▶ Items from a data source
╔══

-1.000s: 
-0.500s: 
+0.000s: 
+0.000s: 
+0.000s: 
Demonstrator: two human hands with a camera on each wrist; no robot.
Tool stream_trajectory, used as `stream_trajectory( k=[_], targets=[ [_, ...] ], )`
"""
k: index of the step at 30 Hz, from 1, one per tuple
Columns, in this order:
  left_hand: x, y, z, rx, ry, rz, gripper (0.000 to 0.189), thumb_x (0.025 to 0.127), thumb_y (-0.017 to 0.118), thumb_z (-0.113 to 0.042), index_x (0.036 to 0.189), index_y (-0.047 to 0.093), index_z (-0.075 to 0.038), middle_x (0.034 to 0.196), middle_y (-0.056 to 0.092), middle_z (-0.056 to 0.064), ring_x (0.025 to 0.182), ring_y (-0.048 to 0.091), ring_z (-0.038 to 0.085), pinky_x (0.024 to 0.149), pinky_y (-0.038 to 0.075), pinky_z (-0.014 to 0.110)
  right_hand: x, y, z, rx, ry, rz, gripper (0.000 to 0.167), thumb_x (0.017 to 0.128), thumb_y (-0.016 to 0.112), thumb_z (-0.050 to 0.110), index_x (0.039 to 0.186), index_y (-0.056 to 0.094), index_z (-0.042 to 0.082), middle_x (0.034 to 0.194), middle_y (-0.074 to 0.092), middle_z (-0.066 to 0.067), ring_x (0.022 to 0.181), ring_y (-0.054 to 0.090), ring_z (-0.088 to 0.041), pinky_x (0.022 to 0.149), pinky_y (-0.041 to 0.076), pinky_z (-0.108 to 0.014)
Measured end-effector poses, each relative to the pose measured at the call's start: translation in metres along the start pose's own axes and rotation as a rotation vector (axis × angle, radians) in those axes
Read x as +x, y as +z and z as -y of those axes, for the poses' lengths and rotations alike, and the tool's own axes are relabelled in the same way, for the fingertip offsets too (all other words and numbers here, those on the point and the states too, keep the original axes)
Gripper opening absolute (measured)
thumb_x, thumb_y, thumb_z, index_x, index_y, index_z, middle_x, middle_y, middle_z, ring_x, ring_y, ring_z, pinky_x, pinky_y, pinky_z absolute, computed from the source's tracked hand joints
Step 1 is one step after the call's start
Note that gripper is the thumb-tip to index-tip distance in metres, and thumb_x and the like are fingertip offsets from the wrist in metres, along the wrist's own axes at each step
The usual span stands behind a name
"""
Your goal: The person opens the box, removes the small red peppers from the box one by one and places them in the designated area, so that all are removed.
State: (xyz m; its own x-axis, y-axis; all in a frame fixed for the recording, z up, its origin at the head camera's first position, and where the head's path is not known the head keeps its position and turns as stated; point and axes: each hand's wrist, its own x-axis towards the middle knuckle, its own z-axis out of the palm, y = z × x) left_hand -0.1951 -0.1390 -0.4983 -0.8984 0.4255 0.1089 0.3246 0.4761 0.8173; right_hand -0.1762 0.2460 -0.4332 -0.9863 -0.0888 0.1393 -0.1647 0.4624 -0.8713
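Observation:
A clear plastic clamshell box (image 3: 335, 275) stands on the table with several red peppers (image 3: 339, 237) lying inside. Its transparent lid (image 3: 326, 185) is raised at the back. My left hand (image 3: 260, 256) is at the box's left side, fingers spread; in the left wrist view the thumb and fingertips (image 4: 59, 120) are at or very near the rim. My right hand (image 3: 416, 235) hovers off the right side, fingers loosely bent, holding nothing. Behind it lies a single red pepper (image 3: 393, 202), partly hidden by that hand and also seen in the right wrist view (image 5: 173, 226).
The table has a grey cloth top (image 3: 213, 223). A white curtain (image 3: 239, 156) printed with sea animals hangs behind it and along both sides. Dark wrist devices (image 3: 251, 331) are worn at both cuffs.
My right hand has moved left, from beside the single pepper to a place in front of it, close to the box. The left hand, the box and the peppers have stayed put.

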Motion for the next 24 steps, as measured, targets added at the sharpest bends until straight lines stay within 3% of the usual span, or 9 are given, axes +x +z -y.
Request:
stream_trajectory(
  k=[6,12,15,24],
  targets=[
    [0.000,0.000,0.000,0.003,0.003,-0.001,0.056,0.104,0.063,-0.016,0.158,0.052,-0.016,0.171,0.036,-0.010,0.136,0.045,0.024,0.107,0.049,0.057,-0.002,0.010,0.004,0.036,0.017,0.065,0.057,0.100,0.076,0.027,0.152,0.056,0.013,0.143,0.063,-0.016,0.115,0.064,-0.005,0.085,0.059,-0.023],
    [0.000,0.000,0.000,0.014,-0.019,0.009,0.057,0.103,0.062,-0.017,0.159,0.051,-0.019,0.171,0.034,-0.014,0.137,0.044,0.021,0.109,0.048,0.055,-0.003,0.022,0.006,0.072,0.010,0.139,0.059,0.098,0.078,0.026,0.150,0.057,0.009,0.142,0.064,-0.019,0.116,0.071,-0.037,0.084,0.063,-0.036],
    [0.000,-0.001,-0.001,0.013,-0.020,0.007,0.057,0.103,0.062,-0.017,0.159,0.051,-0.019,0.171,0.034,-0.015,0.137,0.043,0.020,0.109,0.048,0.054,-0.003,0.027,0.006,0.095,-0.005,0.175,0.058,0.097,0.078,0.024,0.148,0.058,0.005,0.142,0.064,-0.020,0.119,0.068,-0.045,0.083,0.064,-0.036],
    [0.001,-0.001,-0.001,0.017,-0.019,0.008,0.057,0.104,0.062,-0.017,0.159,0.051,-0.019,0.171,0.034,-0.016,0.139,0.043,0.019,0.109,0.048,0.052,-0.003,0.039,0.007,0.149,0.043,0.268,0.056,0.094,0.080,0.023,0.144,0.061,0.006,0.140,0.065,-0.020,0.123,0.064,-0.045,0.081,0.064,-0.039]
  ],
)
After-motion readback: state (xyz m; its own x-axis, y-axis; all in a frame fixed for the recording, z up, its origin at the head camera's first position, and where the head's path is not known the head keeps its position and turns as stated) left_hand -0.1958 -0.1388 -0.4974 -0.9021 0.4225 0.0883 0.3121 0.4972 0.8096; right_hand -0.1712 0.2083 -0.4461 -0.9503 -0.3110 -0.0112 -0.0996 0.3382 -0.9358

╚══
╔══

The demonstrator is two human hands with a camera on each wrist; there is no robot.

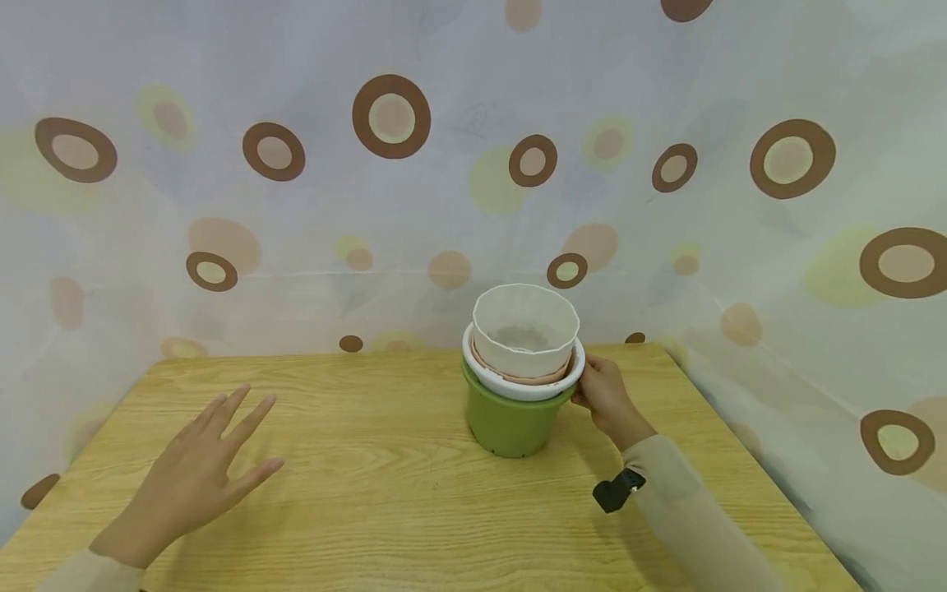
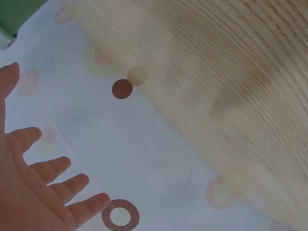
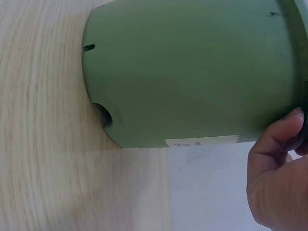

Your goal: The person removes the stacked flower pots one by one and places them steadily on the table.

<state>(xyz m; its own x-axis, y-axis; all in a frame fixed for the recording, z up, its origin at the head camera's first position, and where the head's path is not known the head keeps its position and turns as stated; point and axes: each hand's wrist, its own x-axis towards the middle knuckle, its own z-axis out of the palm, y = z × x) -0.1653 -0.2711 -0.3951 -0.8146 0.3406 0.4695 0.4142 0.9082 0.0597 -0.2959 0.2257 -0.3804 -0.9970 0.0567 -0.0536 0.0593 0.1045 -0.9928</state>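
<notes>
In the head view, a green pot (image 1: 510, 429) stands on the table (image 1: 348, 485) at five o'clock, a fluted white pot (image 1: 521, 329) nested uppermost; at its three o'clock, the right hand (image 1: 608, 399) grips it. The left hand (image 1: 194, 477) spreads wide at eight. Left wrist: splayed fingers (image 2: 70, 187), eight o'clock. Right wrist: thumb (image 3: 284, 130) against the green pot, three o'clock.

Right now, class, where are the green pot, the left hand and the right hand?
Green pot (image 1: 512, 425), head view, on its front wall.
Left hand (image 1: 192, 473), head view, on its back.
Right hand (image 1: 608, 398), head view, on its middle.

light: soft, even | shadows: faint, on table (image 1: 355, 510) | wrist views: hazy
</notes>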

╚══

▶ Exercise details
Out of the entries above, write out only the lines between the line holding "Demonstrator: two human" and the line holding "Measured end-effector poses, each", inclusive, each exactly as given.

▶ Response below
Demonstrator: two human hands with a camera on each wrist; no robot.
Tool stream_trajectory, used as `stream_trajectory( k=[_], targets=[ [_, ...] ], )`
"""
k: index of the step at 30 Hz, from 1, one per tuple
Columns, in this order:
  left_hand: x, y, z, rx, ry, rz, gripper (0.000 to 0.189), thumb_x (0.025 to 0.127), thumb_y (-0.017 to 0.118), thumb_z (-0.113 to 0.042), index_x (0.036 to 0.189), index_y (-0.047 to 0.093), index_z (-0.075 to 0.038), middle_x (0.034 to 0.196), middle_y (-0.056 to 0.092), middle_z (-0.056 to 0.064), ring_x (0.025 to 0.182), ring_y (-0.048 to 0.091), ring_z (-0.038 to 0.085), pinky_x (0.024 to 0.149), pinky_y (-0.038 to 0.075), pinky_z (-0.014 to 0.110)
  right_hand: x, y, z, rx, ry, rz, gripper (0.000 to 0.167), thumb_x (0.017 to 0.128), thumb_y (-0.016 to 0.112), thumb_z (-0.050 to 0.110), index_x (0.039 to 0.186), index_y (-0.056 to 0.094), index_z (-0.042 to 0.082), middle_x (0.034 to 0.194), middle_y (-0.074 to 0.092), middle_z (-0.066 to 0.067), ring_x (0.022 to 0.181), ring_y (-0.054 to 0.090), ring_z (-0.088 to 0.041), pinky_x (0.022 to 0.149), pinky_y (-0.041 to 0.076), pinky_z (-0.108 to 0.014)
Measured end-effector poses, each relative to the pose measured at the call's start: translation in metres along the start pose's own axes and rotation as a rotation vector (axis × angle, radians) in those axes

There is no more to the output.